Vero Padre mio! Ricevetti una lettera di vostra Santa Carità in Malacca, quando ritornavo dal Giappone, e alle notizie ch’io vi lessi della salute e della vita vostra che tanto amo, Iddio sa quanto fu consolata la mia anima. E fra le molte parole e gioie sante della sua lettera, lessi le ultime che dicevano: “Tutto vostro senza potervi dimenticare un solo istante, Ignazio”, le quali piangendo io lessi, come ora piangendo le scrivo, ricordando il tempo passato e il grande amore che sempre ebbe ed ha per me e pensando ancora che dai molti strapazzi e pericoli del Giappone Iddio mi liberò per le sante preghiere di Vostra Carità.
Mai più io potrei narrare tutto quello ch’io devo ai Giapponesi: per essi mi ha donato il Signore molta luce sulle infinite mie miserie; perché prima, essendo come estraneo a me stesso, non conoscevo molti dei mali che c’erano nel mio intimo, fino a quando non mi vidi fra i pericoli e fra le fatiche del Giappone. Chiaramente sentii allora che avevo estrema necessità di qualcuno che fosse tanto trepido e sollecito di me.
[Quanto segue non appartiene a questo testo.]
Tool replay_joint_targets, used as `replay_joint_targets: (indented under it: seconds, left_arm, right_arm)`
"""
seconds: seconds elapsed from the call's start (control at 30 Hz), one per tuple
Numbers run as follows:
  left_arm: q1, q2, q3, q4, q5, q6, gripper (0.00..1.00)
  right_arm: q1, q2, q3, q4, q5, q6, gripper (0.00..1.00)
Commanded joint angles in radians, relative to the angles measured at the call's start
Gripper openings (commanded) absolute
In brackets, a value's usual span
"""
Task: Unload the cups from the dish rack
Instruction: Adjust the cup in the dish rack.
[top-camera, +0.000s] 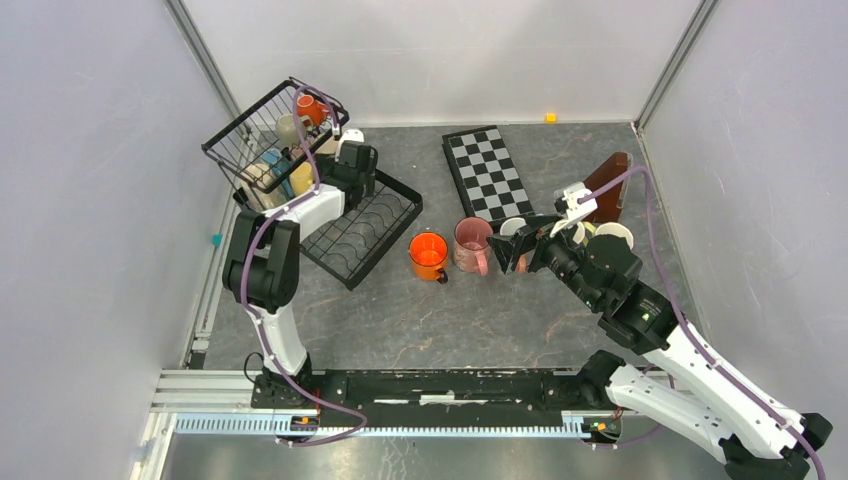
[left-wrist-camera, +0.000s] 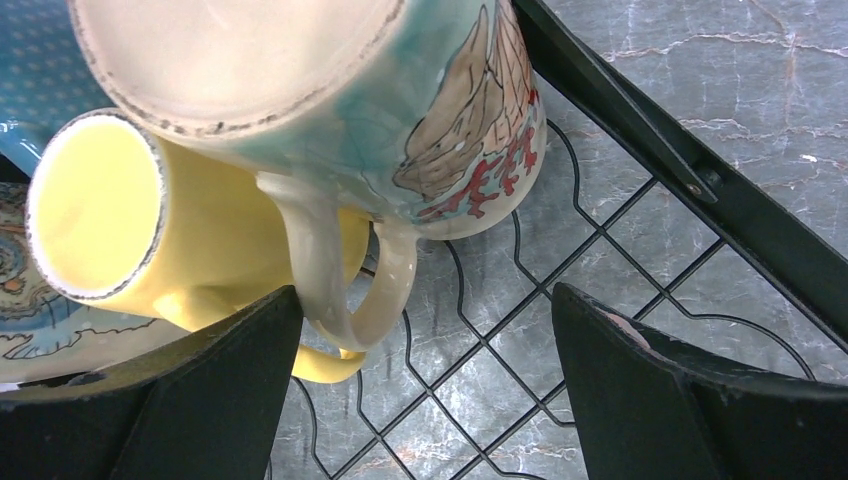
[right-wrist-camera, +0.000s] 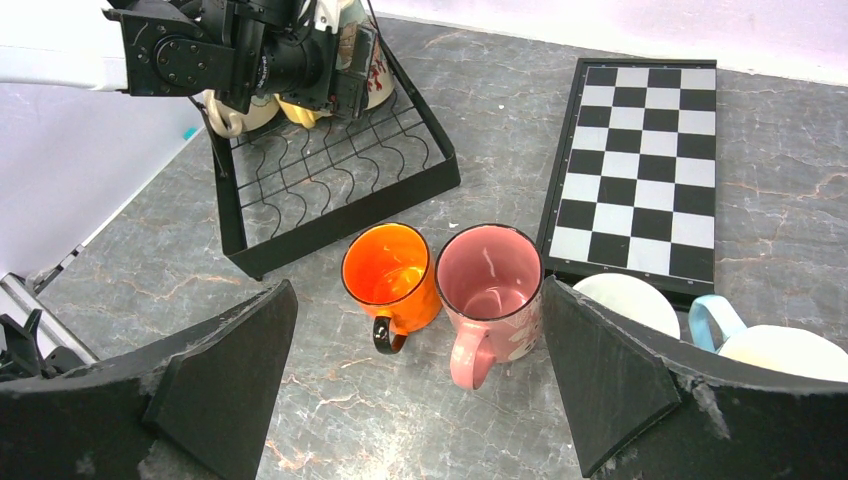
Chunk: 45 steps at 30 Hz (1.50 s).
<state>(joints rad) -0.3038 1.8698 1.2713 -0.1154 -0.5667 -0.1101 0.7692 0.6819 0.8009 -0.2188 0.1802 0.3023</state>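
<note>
- Black wire dish rack (top-camera: 385, 215) stands at the far left of a grey marbled table (top-camera: 400, 320). Its tall basket part (top-camera: 245, 135) is crowded with ceramic mugs, an orange one (top-camera: 311, 108) uppermost.
- Left gripper (top-camera: 352, 160) reaches in where the rack's flat tray meets the basket. The wrist view shows its black fingers (left-wrist-camera: 230, 400) spread wide with nothing gripped.
- Ahead of those fingers, a teal-and-cream painted mug (left-wrist-camera: 420, 110) lies on its side against a pale yellow mug (left-wrist-camera: 190, 230), over the rack's wire floor (left-wrist-camera: 480, 350). The painted mug's cream handle (left-wrist-camera: 335, 280) hangs just beside the finger at the picture's left; whether they touch cannot be told.
- Two mugs stand upright on the table just in front of the rack, side by side: a glossy orange mug (right-wrist-camera: 392, 275) with a black handle and a pink mug (right-wrist-camera: 490, 285) with a dark rim.
- Right gripper (right-wrist-camera: 418, 300) hovers near this pair, its fingers wide apart and holding nothing.
- To the right of the pink mug are a white cup (right-wrist-camera: 630, 300) and a cream cup (right-wrist-camera: 790, 350) with a light blue handle, both at the near edge of a black-and-white checkerboard (right-wrist-camera: 640, 150).
</note>
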Motion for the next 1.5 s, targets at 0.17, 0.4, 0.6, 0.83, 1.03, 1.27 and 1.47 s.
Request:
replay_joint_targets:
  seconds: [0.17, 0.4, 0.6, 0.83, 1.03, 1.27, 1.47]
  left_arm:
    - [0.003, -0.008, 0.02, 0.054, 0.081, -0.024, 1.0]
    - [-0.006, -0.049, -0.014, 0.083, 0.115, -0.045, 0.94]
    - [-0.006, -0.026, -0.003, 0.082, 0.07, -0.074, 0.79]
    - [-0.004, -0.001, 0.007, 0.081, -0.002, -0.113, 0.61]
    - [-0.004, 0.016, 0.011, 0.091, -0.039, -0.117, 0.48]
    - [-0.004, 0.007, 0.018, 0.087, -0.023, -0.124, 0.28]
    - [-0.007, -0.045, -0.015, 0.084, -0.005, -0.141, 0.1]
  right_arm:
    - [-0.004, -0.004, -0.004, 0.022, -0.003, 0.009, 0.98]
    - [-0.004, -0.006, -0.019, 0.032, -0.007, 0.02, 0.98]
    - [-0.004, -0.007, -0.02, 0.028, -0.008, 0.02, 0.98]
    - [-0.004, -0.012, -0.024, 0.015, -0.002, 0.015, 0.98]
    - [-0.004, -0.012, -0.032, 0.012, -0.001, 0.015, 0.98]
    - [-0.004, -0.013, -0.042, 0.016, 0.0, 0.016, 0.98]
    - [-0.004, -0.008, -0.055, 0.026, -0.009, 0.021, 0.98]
Guardi ora Vostra santa Carità al peso ch’Ella m’ha dato di tante anime della Compagnia (*), sapendo troppo bene che in me non c’è che pura misericordia e una grande inettitudine. Io speravo che Ella avrebbe affidato me a quelli della Compagnia, e non essi a me.
Vostra santa Carità mi scrive che tanto desidera vedermi prima di finire questa vita. Dio, nostro Signore, sa quanta commozione produssero queste parole nella mia anima, e quante lacrime esse mi costano ogni volta ch’io vi penso! E sembrandomi cosa possibile, io mi consolo: per la santa ubbidienza nulla è impossibile.
Giappone: aspra terra
I Religiosi destinati al Giappone saranno perseguitati più di quanto molti si attendono, saranno assillati da visite e da domande a tutte le ore del giorno fino a tarda notte, saranno invitati nelle case di gente nobile, a cui non ci si può rifiutare. Non avranno tempo sufficiente per pregare e meditare e raccogliersi in se stessi, né mai potranno celebrare, almeno sugli inizi; continuamente occupati a sciogliere le loro questioni; mancherà il tempo per l’ufficio e financo per mangiare e per dormire. Sono molto importuni laggiù, con gli stranieri soprattutto, ch’essi disistimano e di cui sempre si burlano.
Peggio sarà quando dovremo opporci a tutte le sette e ai loro vizi manifesti, quando diremo loro che non c’è rimedio per chi va all’inferno. Molti s’adireranno al sentire che la pena dell’inferno è irreparabile, ed altri ci diranno che di nulla siamo capaci, se non riusciamo neppure a trarre le anime dall’inferno: essi non sanno nulla del purgatorio.
Per rispondere alle loro domande occorre essere letterati e più ancora buoni filosofi: bisogna mettere in aperta contraddizione i loro sofismi. Codesti bonzi si vergognano moltissimo di essere colti in contraddizione o di non saper rispondere.
Essi dovranno inoltre reggere ai grandi freddi, perché Bando, ch’è la prima Università del Giappone, si trova assai a Nord, come pure le altre, e coloro che vivono in terre fredde sono più acuti e intelligenti.
Peggio: laggiù non si mangia che riso. C’è anche, è vero, del grano, ed erbe di varia specie: tutte cose ben poco nutrienti. Fanno vino col riso, ed è l’unico vino; è scarso e costa molto.
E la prova fra tutte più dura sono gli evidenti e continui pericoli di morte.
Non è certo una terra, questa, fatta per uomini anziani, o troppo giovani e di scarsa esperienza: costoro non servono agli altri e perdono se stessi. La gente di laggiù è molto fine nel saper cogliere ogni sorta di peccati, e si scandalizzano d’ogni più piccola cosa ch’essi avvertano in coloro che vorrebbero ammaestrarli.
Molto consolato io sarei se Vostra santa Carità obbligasse a passare per Roma tutti quelli che da Coimbra devono essere mandati in Giappone.
Io penserei che i Fiamminghi e i Tedeschi, purché sappiano spagnolo e portoghese, sono ottimi per il Giappone, capaci di molte fatiche e temprati ai grandi freddi: molti di costoro sparsi nei collegi d’Italia e di Spagna, inetti a quei dolci linguaggi, non vi possono predicare, mentre assai frutterebbero nel Giappone.